Which lines in the data below contain the word "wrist"? Return each of them.
#### Data extract
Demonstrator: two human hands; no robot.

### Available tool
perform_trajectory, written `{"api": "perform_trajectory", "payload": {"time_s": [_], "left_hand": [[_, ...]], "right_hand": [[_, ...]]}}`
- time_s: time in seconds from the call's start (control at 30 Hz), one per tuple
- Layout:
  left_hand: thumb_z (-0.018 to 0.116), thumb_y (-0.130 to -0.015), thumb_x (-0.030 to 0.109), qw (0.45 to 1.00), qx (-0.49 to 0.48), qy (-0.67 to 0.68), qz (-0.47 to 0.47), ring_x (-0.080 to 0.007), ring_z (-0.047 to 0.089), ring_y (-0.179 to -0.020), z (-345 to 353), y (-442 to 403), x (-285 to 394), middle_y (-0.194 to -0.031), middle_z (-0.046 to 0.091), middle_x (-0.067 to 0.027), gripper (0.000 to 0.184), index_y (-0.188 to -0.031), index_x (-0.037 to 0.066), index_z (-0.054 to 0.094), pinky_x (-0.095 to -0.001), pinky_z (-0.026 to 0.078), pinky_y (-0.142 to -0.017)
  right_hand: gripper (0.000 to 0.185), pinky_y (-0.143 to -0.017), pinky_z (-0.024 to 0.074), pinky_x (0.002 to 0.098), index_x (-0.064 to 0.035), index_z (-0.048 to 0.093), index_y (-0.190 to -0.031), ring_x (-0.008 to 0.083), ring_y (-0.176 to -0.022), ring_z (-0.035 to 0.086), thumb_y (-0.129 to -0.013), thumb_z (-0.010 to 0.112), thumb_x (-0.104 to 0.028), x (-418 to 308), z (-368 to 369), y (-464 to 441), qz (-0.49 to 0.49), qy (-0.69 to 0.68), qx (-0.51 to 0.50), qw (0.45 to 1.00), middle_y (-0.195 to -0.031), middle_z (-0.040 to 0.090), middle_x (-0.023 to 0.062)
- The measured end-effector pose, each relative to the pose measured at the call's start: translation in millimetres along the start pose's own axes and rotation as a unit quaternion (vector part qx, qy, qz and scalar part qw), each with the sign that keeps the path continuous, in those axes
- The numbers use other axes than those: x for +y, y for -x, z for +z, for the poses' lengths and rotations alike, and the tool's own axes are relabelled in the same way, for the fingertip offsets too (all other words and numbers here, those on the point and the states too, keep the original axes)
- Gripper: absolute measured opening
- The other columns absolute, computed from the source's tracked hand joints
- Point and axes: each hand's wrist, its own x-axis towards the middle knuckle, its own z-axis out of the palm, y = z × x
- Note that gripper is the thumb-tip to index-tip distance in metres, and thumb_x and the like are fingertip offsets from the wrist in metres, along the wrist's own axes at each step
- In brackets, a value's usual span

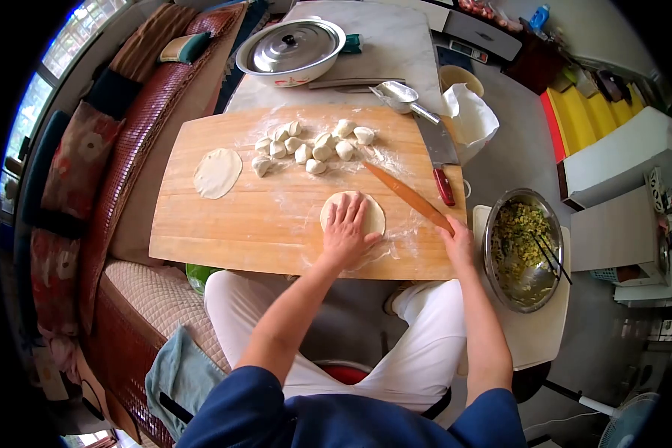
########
Response area:
- Point and axes: each hand's wrist, its own x-axis towards the middle knuckle, its own z-axis out of the palm, y = z × x
- Note that gripper is the thumb-tip to index-tip distance in metres, and thumb_x and the like are fingertip offsets from the wrist in metres, along the wrist's own axes at each step

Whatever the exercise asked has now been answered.